OCIO ABSOLVES AN ORGANIZATION OF ITS FIDUCIARY DUTY
We see this alluded to frequently in marketing materials from OCIO firms. Unfortunately, it is wrong. Nothing can release an organization (and by extension, a Board of Directors) from its fiduciary duty. Outsourced CIO providers can serve as co-fiduciary, but the organization remains a fiduciary for the investment pool. The organization also has the duty to evaluate the OCIO service provider on a regular basis, just as they have with a traditional consultant. It is tempting to turn things over to an OCIO and focus on other responsibilities (indeed, it’s one of the selling points of this service), but the organization puts itself at risk with this behavior.
OCIO IS A NEW SOLUTION
This one is widespread but not particularly dangerous. OCIO has existed, under one name or another, for over twenty years. This type of arrangement is especially common in the endowment world, where investment teams broke away from larger endowments and created specialized investment models for use by small-to-mid-sized endowments and foundations. In recent years, however, the use of the “outsourced CIO” moniker has risen in popularity – and the number of firms offering these services has exploded. Even traditional investment consultants are getting into the space, with many now offering services along a spectrum from non-discretionary to full discretion.
OCIO FEES ARE SIMILAR TO TRADITIONAL CONSULTANTS
As with any business-to-business solution, price and service levels vary widely between firms. Fees for OCIO solutions are often two to three times more annually than a non-discretionary investment consultant. Given high dispersion and the lack of a standard service model, plan sponsors and institutions must carefully evaluate the costs involved and the services provided in each firm’s quote to fulfill their fiduciary duty. We recommend that organizations issuing an OCIO RFP request bids from a few firms who offer non-discretionary options (or both). This provides a benchmark when assessing fees.
OCIO PAYS FOR ITSELF
As we have just learned, OCIOs can cost significantly more than traditional investment consultants. One explanation for the difference is the level of service provided. OCIO providers like to say that it costs less to outsource than to build capabilities in-house. That depends. A 0.30% annual fee costs a $350M organization over $1M in fees per year, which could probably pay for an internal CIO, an assistant, and third-party investment research. Another justification OCIO firms use to downplay their fees is that outsourcing requires less support staff to implement investment changes (filing documents, initiating money transfers, etc.). In our experience, staff members spend only a fraction of their time on investment-related activities. Without proven investment results and measurable decreases in payroll, OCIO fees can prove hard for organizations to swallow.
OCIO FIRMS HAVE RESULTS
Performance is one way to draw clear comparisons between investment managers. Most investment managers, especially those who work with institutional clients, claim compliance with Global Investment Performance Standards (GIPS), a globally accepted methodology for calculating and presenting performance information. Prospective clients are able to directly compare investment manager results to measure skill. It’s ironic that consultants who would never hire an investment manager without a track record ask to be hired without providing their own.

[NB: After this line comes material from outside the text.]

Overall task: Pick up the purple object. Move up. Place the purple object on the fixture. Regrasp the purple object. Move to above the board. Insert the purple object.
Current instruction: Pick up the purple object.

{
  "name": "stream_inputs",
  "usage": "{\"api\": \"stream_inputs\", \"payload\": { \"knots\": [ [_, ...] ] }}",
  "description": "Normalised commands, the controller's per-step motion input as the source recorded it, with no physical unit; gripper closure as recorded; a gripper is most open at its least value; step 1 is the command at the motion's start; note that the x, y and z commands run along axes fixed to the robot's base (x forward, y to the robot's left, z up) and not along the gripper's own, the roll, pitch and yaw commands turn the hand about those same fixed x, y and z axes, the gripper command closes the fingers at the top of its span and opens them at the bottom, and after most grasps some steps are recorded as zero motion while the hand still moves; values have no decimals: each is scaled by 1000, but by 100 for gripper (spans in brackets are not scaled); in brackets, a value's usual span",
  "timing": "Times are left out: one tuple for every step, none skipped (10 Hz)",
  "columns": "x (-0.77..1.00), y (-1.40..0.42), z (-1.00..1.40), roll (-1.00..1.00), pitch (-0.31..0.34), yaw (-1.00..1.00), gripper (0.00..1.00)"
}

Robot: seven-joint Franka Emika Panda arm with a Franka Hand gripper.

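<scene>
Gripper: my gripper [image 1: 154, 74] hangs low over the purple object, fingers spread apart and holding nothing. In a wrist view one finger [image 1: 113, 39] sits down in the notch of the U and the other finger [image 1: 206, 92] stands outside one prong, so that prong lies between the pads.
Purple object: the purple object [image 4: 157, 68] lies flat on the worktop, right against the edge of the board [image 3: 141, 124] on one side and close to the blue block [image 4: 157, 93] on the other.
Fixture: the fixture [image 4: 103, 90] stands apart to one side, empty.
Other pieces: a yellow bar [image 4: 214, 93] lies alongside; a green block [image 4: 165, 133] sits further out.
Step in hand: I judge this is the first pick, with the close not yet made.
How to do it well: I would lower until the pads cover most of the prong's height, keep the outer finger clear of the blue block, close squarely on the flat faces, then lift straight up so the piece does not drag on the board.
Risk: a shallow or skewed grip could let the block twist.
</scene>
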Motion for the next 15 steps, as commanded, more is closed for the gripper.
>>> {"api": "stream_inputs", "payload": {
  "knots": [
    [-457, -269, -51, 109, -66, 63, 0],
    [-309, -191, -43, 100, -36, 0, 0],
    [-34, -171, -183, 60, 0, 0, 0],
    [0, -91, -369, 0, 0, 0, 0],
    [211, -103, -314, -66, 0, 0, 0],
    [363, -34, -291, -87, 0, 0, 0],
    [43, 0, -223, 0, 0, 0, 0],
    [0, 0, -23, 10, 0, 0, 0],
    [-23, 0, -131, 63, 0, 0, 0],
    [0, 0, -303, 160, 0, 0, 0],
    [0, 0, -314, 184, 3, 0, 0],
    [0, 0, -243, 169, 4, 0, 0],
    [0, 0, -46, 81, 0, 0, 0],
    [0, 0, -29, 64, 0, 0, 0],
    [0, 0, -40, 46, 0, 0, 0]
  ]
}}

Although we request performance information for representative client accounts in our non-discretionary and OCIO RFPs, it is hard to evaluate. Traditional consultants are not usually compliant with GIPS, and performance varies widely between clients due to varying IPS restrictions, use of alternative assets, individual investment managers, and whether the client implements the consultant’s advice. It seems that OCIO providers should clear this hurdle and be able to provide GIPS compliant performance (and there are some who do) – however, more customized OCIO providers face the same issues that traditional consulting firms do; clients have different investment restrictions, different managers, and different objectives.
OCIOS MINIMIZE CONFLICTS OF INTEREST
Many OCIO firms (and traditional consulting firms) offer proprietary investment vehicles. These can take many forms, but a common one is an alternative fund-of-funds (for instance, private equity or hedge funds). These proprietary funds have potential benefits, including access to alternatives for smaller clients. But they also have potentially serious conflicts of interest. An OCIO firm has an incentive to invest clients in their fund-of-funds to earn more fees (if, for example, the fund includes performance incentives or management fees). In the private wealth world, this is known as double dipping, and the SEC takes it seriously. We have seen firms who rebate these fees back to their clients and others who do not. Investors need transparency into the layers of fees they pay to their OCIO providers as well as information on other potential conflicts of interest.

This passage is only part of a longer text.